Director: Woo-Ping Yuen
Running Time: 96 mins
Crouching Tiger, Hidden Dragon: Sword Of Destiny is an American/Chinese film and the sequel to Crouching Tiger, Hidden Dragon. After capturing a fighter from a rival gang, Yu Shu Lien discovers that the Sword of Destiny, in her possession, is being fiercely hunted, and threatens everyone in her city.
Despite its acclaim, I’ve never been a huge fan of the original Crouching Tiger, Hidden Dragon. Its visuals were stunning, but I never found it as exciting or engrossing a story as expected. That said, it’s still a million times better than this awful sequel, that feels so much like a half-hearted nostalgia fest with lacklustre action, sub-par acting, average visuals and an appalling plot.
But before I get into any of that, I want to just point out my biggest issue with this film; the one thing that infuriated me from the first second: it’s in English. Now, I’ve got no problem with watching dubbed versions of films, or characters from foreign countries speaking English in order to make a film more widely accessible, but when you’re making a sequel to a film that was entirely in Mandarin, and using the same characters and setting, changing it to English is ridiculous, and is the tip of the iceberg when it comes to this unworthy sequel.
Besides that, I was also frustrated by this film’s plot. Whilst I didn’t love the original, I was able to appreciate some of the deeper themes and meanings that drove its story, which did at least develop as the film went on. In Sword Of Destiny, however, the plot is pretty much stationary for the entire duration.
In short, nothing of interest happens. There should have been a degree of tension as the rival gang attempts to retrieve its prisoner and capture the all-powerful Sword of Destiny, but that was completely absent. Instead, we have a random semi-love story between a young trainee of Yu Shu Lien and the prisoner, and then a bunch of fight scenes just chucked in here and there with no emotional set-up, something that’s integral to making a good and engaging action movie.
So, I didn’t care about the fights, because, in the grand scheme of things, they just didn’t feel like they mattered. However, following on from the spectacular visuals of the original, surely the action scenes could have salvaged some enjoyment in that department here, right?
Well, not exactly. Whilst the visuals are fine, and some of the choreography is entertaining, it still feels like a completely half-hearted attempt to replicate the original, so there’s not too much to get excited about there either.

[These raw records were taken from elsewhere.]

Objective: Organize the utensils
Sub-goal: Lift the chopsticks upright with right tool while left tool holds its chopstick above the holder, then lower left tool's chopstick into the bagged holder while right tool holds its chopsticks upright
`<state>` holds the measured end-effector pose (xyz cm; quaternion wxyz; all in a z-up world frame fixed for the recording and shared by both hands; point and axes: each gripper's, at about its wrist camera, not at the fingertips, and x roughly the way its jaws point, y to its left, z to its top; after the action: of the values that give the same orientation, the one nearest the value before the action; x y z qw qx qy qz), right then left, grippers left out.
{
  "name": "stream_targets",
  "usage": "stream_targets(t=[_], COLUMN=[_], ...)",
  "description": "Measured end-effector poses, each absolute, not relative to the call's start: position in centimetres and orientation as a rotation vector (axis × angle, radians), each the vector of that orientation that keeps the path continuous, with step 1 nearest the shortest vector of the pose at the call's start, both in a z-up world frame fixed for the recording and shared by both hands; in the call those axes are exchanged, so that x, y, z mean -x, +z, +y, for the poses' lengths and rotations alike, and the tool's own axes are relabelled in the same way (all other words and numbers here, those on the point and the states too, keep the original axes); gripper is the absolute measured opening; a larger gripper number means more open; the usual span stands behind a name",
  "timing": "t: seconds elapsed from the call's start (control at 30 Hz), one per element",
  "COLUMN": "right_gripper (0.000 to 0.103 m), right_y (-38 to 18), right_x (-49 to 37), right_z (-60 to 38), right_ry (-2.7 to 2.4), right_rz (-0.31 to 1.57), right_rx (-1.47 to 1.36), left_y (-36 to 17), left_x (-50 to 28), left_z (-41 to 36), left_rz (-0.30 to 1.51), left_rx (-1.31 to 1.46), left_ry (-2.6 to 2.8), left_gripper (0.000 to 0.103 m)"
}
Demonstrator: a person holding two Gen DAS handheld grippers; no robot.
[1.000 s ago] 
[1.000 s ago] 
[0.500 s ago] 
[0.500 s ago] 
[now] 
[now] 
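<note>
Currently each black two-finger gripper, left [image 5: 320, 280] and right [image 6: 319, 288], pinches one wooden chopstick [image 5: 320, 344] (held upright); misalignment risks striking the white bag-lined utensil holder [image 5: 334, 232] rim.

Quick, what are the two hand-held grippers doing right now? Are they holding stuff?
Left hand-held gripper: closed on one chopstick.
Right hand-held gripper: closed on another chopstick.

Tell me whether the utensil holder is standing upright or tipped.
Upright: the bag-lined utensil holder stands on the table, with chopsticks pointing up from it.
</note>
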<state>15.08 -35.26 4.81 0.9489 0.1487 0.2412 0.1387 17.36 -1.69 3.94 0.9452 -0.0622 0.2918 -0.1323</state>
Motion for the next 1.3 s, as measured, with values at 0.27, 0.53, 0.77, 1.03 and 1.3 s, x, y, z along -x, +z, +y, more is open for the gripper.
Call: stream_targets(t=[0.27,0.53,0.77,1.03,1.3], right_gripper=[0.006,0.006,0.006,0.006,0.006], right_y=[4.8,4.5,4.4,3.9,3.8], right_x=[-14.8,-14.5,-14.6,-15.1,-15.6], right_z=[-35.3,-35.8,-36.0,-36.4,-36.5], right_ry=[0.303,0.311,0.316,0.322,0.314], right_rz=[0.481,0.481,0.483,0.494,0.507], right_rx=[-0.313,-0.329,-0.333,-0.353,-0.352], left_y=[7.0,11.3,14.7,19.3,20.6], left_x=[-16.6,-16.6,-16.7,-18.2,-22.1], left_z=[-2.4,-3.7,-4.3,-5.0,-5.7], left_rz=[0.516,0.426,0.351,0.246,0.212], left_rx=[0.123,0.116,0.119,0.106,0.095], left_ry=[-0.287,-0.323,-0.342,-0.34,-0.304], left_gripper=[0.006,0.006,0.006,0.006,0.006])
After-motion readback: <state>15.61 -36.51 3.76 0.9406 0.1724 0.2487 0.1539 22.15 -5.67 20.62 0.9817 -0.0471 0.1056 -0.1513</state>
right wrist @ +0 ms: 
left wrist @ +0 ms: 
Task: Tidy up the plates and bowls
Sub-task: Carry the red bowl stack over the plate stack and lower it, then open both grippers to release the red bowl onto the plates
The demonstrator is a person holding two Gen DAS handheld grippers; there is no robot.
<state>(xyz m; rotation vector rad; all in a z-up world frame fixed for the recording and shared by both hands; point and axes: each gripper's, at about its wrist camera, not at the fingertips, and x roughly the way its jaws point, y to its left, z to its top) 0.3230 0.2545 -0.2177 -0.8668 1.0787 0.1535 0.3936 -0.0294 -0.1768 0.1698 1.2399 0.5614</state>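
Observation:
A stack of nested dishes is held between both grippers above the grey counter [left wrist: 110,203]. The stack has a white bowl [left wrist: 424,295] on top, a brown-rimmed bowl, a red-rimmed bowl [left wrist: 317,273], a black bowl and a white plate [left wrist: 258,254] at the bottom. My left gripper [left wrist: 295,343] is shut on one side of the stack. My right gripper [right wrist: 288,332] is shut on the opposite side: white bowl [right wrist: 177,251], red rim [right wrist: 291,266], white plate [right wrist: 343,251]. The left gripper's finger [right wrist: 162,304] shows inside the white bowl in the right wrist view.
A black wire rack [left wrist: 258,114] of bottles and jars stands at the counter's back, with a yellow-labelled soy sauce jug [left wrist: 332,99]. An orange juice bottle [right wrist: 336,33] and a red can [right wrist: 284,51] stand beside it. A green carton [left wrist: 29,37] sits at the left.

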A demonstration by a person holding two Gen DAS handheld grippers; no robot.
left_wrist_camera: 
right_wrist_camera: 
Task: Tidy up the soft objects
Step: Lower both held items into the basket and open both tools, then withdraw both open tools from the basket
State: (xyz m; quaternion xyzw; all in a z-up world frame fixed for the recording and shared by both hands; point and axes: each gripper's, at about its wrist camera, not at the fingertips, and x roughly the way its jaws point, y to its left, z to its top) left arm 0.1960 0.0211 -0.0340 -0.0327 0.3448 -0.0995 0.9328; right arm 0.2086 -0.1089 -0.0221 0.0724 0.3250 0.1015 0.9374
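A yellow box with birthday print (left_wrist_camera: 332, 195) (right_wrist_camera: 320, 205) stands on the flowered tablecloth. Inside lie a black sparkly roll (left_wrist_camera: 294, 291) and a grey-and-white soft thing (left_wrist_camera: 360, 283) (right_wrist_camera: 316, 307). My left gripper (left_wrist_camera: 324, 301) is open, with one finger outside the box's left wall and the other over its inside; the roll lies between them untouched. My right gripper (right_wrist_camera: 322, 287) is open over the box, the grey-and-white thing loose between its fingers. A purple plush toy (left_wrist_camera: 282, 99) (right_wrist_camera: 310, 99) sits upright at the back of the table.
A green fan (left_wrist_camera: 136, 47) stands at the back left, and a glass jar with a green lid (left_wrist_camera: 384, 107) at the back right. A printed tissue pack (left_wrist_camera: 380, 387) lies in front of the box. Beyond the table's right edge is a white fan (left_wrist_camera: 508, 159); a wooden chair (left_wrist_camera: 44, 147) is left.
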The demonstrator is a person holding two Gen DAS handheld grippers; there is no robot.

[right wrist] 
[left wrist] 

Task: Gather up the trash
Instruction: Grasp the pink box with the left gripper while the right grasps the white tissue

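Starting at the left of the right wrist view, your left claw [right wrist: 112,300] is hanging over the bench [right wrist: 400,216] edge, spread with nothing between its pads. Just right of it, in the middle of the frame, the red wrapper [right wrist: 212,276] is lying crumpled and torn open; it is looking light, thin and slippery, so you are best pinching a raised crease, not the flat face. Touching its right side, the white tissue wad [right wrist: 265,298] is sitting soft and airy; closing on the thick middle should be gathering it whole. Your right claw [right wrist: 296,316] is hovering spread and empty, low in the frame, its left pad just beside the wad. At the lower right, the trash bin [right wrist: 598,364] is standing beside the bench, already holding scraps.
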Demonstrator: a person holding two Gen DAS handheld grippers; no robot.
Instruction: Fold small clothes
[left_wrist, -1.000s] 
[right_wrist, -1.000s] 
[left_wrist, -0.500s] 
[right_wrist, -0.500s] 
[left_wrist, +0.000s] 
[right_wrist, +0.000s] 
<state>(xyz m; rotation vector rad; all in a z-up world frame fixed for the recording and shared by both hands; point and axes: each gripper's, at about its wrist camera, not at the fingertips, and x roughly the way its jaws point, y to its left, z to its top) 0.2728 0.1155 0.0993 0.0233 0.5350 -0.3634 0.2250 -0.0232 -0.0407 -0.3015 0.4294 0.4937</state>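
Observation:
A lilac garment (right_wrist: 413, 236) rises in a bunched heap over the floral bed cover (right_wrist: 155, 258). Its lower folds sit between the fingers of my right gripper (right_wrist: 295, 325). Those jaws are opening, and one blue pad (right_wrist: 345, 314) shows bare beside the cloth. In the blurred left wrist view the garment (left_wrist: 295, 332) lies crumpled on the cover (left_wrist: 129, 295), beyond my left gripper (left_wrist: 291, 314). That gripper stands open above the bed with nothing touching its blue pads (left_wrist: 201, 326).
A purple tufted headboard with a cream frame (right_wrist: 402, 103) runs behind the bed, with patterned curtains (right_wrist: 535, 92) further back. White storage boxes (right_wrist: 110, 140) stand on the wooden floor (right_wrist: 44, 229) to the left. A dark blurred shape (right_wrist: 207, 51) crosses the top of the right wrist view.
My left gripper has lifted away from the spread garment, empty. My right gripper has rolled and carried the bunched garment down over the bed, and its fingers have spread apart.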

Overall, Sword Of Destiny is hugely disappointing. It’s the sort of movie that’s both come out far too late after the original, and feels almost more like an unofficial TV sequel (think Mean Girls 2 or something like that) with its general poor quality and consistently tedious plot that fails to instil any real entertainment or intrigue whatsoever, so that’s why it gets a 4.6 from me.